What to do: Transcribe the data verbatim and drop its images.

Data section:
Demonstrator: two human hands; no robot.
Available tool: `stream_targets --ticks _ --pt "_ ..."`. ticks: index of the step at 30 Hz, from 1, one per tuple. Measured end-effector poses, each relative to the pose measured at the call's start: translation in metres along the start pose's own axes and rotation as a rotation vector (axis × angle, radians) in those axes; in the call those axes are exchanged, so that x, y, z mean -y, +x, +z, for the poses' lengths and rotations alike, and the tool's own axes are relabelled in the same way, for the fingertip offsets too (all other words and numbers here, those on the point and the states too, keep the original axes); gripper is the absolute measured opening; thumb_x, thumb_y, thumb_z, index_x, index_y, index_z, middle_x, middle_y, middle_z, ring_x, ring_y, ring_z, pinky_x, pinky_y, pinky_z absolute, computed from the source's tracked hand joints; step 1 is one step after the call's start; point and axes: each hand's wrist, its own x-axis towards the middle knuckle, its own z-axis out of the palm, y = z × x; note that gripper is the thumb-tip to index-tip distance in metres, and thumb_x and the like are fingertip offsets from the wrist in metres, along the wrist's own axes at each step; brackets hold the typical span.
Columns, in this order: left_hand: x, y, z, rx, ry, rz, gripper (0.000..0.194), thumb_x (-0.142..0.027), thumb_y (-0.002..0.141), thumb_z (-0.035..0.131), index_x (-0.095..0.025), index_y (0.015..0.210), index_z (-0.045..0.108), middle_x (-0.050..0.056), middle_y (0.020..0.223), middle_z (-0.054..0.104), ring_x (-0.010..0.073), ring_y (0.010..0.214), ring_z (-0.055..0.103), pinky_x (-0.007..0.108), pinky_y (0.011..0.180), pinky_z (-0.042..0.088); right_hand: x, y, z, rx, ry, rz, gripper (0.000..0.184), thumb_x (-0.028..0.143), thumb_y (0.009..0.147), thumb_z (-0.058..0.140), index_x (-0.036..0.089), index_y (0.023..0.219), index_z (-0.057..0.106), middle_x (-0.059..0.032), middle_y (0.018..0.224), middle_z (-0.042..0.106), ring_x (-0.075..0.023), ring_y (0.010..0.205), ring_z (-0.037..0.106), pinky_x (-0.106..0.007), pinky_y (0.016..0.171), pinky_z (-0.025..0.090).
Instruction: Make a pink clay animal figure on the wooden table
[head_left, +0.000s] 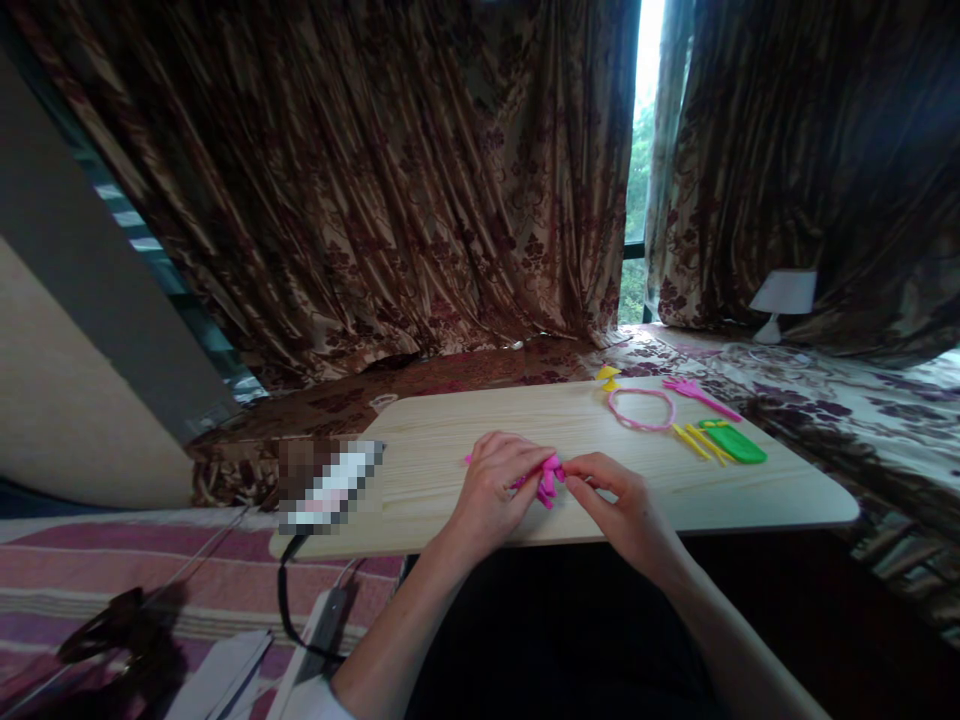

Result:
Demonstrator: two human hands; no robot.
Available tool: `stream_targets --ticks _ --pt "_ ..."`. ticks: index of the step at 30 Hz, from 1, one per tuple. Measured end-effector poses, each relative to the pose measured at the call's start: translation in metres along the start pose's own axes and rotation as a rotation vector (axis × angle, radians) in those axes; in the call those axes are exchanged, so that x, y, z mean -y, +x, +z, for the poses' lengths and rotations alike, and the tool's own axes are relabelled in the same way, for the fingertip offsets too (all other words and numbers here, those on the point and the states too, keep the original axes); gripper is the absolute measured opening; thumb_x, thumb_y, thumb_z, index_x, index_y, index_z, middle_x, middle_y, middle_z, ring_x, ring_y, ring_z, pinky_x, pinky_y, pinky_z absolute, computed from the source's tracked hand joints; step 1 is one step after the call's start; point and axes: each hand's wrist, its own x-axis towards the middle knuckle, its own z-axis out of the palm, y = z × x; note that gripper is the thumb-tip to index-tip distance in metres, and thumb_x and the like are fingertip offsets from the wrist in metres, along the wrist's own axes at each step; brackets hold the typical span.
Columns, in this order: left_hand: x, y, z, rx, ry, rz, gripper (0.000..0.194), thumb_x (-0.142..0.027), thumb_y (-0.002..0.141), thumb_z (-0.035..0.131), index_x (-0.095..0.025), index_y (0.015..0.210), index_z (-0.045..0.108), middle_x (-0.050..0.056), middle_y (0.020..0.223), middle_z (-0.054..0.104), ring_x (-0.010..0.073), ring_y (0.010..0.214), ring_z (-0.055..0.103), pinky_x (-0.007..0.108), pinky_y (0.011..0.180), pinky_z (-0.042..0.088); right_hand: x, y, z, rx, ry, rz, gripper (0.000..0.184), thumb_x (-0.028..0.143), thumb_y (0.009..0.147), thumb_z (-0.058..0.140), index_x (-0.036..0.089), index_y (0.023..0.219), index_z (-0.057..0.106), middle_x (-0.059..0.032), middle_y (0.018..0.224), middle_z (-0.042..0.106), ring_x (-0.075..0.023), ring_y (0.010..0.205), ring_z (-0.037..0.106), pinky_x (-0.106..0.007), pinky_y (0.016..0.171), pinky_z (-0.025..0.090).
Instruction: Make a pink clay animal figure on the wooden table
[head_left, +0.000s] 

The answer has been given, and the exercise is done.